INSTRUCTIONS FOR THE TASK
Return the following from the records below: each line, word for word, starting with the line that contains "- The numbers" and going on through the line that contains "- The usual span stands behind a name", with nothing outside that range.

Start of AVAILABLE RECORDS

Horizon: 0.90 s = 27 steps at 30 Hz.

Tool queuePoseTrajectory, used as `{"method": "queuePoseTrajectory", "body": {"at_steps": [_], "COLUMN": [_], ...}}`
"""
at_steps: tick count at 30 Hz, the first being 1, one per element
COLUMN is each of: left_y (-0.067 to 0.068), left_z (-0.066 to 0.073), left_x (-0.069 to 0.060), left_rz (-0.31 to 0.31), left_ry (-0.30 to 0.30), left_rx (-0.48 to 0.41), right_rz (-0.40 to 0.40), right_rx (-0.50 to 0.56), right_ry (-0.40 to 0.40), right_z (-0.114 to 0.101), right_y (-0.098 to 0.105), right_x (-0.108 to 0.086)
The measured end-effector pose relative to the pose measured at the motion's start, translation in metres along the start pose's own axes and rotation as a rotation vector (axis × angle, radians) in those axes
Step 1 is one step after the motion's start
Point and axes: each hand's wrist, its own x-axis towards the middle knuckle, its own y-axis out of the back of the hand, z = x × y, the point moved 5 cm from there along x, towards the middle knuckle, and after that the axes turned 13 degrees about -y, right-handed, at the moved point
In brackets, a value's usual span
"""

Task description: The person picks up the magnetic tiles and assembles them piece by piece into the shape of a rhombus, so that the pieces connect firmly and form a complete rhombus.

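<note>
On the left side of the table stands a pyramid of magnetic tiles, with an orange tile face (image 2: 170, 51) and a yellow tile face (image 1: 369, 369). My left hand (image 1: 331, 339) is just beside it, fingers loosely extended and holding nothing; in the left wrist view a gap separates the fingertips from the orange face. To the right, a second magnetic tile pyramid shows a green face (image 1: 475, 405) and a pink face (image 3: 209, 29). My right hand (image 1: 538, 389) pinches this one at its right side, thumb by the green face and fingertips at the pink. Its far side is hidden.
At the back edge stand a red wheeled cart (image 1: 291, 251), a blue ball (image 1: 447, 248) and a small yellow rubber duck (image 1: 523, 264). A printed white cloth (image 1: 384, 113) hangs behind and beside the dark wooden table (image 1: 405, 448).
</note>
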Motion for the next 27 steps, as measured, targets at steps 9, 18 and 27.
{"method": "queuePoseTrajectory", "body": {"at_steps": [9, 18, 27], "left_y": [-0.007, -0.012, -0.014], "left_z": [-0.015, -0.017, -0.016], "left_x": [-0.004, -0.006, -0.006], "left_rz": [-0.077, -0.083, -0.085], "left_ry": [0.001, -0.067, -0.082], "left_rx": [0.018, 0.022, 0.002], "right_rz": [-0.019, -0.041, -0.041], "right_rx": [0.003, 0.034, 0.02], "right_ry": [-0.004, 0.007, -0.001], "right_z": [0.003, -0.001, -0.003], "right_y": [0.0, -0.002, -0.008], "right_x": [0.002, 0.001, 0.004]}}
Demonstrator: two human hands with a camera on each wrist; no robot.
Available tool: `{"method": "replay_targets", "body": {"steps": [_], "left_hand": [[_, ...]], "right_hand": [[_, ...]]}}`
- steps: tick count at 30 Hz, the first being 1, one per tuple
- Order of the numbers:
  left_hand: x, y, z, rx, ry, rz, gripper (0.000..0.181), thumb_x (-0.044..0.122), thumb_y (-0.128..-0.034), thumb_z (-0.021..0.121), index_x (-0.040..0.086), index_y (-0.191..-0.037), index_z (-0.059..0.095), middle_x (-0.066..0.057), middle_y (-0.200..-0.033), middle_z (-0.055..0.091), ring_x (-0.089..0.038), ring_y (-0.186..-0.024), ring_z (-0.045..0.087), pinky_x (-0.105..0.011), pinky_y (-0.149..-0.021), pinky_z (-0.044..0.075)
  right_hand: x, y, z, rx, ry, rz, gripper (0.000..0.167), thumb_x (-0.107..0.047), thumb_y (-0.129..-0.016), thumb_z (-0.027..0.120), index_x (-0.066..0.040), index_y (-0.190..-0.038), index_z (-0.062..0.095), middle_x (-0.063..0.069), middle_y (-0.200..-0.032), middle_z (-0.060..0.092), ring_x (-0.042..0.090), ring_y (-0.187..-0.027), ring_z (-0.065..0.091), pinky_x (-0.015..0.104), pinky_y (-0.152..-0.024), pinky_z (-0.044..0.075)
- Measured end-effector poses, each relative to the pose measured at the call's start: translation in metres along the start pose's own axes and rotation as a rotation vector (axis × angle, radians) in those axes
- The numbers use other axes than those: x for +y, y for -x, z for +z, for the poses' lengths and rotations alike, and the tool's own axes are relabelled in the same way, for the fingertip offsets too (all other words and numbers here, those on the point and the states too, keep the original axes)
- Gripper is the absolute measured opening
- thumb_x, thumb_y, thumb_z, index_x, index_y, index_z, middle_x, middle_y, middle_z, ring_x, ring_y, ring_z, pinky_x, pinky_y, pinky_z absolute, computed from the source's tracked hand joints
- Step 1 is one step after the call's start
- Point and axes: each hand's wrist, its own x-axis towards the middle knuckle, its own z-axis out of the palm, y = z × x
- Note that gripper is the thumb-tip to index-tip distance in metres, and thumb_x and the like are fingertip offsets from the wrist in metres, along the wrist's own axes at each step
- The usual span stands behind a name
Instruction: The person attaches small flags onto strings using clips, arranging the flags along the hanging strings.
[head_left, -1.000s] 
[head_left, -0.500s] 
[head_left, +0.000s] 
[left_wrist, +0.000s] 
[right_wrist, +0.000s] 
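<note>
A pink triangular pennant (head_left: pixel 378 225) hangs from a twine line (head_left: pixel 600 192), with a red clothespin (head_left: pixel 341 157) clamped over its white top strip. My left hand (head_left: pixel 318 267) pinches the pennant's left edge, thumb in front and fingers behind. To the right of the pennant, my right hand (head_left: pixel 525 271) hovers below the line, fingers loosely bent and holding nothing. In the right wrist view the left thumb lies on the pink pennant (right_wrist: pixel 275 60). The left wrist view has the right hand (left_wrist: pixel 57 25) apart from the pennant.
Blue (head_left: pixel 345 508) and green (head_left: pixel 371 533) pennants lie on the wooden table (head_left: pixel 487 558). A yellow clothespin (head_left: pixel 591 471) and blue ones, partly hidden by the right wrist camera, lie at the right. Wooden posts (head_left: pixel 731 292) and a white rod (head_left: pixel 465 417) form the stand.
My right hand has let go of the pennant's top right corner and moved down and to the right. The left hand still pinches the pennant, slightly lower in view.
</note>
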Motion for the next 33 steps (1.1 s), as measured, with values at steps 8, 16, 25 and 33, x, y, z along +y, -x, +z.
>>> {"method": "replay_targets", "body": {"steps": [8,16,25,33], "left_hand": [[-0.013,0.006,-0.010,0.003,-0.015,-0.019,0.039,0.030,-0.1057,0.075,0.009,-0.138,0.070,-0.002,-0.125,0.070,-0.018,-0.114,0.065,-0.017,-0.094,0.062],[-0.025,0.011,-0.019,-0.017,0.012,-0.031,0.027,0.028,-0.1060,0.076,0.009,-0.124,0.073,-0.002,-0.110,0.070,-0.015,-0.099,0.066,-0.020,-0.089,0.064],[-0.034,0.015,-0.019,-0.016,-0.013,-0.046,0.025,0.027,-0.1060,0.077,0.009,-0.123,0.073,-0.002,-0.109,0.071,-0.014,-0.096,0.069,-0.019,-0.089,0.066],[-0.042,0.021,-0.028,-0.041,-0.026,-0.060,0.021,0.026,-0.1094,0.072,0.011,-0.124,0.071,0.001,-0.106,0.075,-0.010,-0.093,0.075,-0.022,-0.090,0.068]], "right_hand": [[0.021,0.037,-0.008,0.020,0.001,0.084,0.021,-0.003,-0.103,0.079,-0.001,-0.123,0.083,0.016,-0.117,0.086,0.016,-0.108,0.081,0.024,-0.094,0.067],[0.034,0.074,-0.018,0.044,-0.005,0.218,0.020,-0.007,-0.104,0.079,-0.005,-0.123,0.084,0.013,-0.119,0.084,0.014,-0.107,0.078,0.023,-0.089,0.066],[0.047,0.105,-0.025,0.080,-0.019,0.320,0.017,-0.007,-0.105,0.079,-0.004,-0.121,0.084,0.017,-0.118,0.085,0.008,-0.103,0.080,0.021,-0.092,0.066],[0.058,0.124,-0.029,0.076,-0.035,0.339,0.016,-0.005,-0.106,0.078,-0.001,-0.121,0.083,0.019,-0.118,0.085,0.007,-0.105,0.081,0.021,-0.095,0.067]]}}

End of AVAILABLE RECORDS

EXPECTED ANSWER
- The numbers use other axes than those: x for +y, y for -x, z for +z, for the poses' lengths and rotations alike, and the tool's own axes are relabelled in the same way, for the fingertip offsets too (all other words and numbers here, those on the point and the states too, keep the original axes)
- Gripper is the absolute measured opening
- thumb_x, thumb_y, thumb_z, index_x, index_y, index_z, middle_x, middle_y, middle_z, ring_x, ring_y, ring_z, pinky_x, pinky_y, pinky_z absolute, computed from the source's tracked hand joints
- Step 1 is one step after the call's start
- Point and axes: each hand's wrist, its own x-axis towards the middle knuckle, its own z-axis out of the palm, y = z × x
- Note that gripper is the thumb-tip to index-tip distance in metres, and thumb_x and the like are fingertip offsets from the wrist in metres, along the wrist's own axes at each step
- The usual span stands behind a name

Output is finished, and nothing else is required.